Renault Tanger Méditerranée S.A.
- Company type: Joint venture
- Industry: Automotive
- Founded: 2008
- Headquarters: Tangier, Morocco
- Area served: Europe, Africa, Asia
- Products: Automobiles
- Owner: S.A. Caisse de Dépôt et de Gestion (47.6%) Renault SAS (52.4%)
- Number of employees: 5,086 (December 31, 2014)

= Renault Tanger Méditerranée =

Automobile manufacturing plant in Morocco

Renault Tanger Méditerranée is an industrial site of the Renault Group, located in the town of Malloussa near Tangier.

==History==
The factory was opened on February 9, 2012, inaugurated by the King of Morocco, Mohammed VI, in the presence of then Renault Group CEO Carlos Ghosn. Around one billion euros were invested in the construction of the plant.
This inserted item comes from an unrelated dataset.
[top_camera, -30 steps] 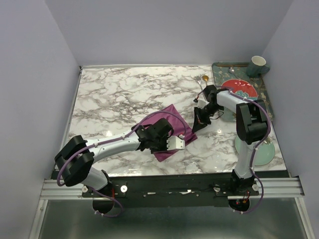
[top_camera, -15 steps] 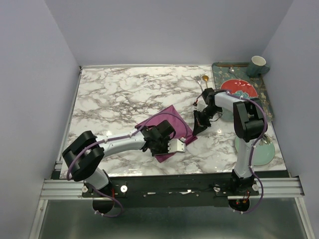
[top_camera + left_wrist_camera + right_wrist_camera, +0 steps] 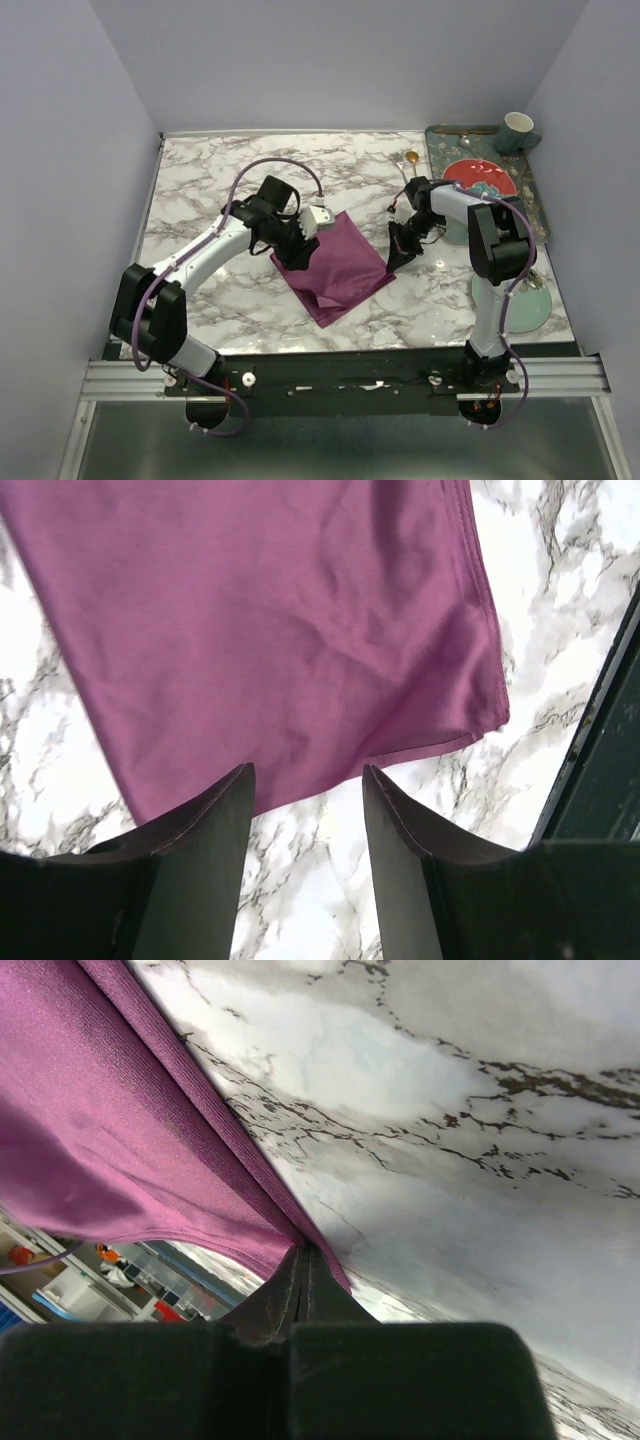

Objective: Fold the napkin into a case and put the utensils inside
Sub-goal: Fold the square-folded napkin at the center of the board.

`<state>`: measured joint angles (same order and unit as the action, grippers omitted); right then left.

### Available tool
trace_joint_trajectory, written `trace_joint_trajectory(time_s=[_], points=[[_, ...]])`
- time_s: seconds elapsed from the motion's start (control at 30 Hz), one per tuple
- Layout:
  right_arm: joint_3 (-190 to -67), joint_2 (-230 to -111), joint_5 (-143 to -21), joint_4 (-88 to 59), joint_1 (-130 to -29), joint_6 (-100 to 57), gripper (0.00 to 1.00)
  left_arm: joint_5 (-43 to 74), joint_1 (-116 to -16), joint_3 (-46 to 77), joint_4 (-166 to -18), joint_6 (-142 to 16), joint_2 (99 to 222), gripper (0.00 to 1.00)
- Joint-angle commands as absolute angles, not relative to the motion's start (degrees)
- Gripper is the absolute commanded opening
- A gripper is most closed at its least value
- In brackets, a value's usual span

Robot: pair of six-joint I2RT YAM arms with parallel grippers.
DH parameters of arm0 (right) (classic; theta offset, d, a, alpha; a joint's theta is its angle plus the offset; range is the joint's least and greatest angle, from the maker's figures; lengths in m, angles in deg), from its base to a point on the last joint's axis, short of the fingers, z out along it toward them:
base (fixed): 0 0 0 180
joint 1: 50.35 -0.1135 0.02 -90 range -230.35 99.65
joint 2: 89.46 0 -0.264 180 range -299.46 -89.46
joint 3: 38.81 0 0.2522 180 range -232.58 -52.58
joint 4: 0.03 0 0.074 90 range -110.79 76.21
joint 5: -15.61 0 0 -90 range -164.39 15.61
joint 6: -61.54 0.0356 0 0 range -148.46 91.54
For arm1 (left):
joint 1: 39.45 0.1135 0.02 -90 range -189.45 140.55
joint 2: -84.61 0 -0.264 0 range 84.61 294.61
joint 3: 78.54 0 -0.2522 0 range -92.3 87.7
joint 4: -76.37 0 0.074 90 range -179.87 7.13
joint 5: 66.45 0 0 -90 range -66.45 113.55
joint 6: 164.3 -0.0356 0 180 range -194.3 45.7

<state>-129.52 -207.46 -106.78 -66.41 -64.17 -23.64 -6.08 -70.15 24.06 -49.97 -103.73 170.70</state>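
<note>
White-marble desk carries a creased plum-purple satin napkin; left gripper hovers above, jaws apart; right gripper clamps its right corner.

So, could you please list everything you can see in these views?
Plum-purple satin napkin: one, purple, mid-table.
White marble table: one, grey-veined, under everything.
Dark green patterned tray: one, far-right corner.
Round red plate: one, on tray.
White-and-teal cup: one, tray's far corner.
Round pale green plate: one, near-right edge.
Slim gold spoon: one, left of tray.
Left arm: one, grey-black, jaws open by napkin's edge.
Right arm: one, grey-black, jaws shut on napkin's edge.
</note>
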Motion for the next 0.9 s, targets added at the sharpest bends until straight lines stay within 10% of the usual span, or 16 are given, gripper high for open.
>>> trace_joint_trajectory(time_s=[0.0,0.87], points=[[-128.7,-209.0,-102.3,-65.0,-64.3,-25.0,0.01,-15.1,-65.7,22.2,-46.0,-100.8,173.0,0.53],[-121.7,-206.8,-111.6,-62.7,-64.9,-23.1,0.01,3.5,-63.3,10.9,-47.2,-101.0,197.4,0.32]])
It produces the Dokker, Express, Sandero (since September 2013) and Lodgy, sold in Morocco or exported mainly to Europe (about 90 to 95% to the EU), Africa and the MENA region. On July 10, 2017, the plant celebrated its one millionth car produced in five years since opening.

The company is based in the free trade zone of the port city of Tangier. Due to the EU duty-free status, the vehicles cannot be exported to the countries of the Agadir Agreement.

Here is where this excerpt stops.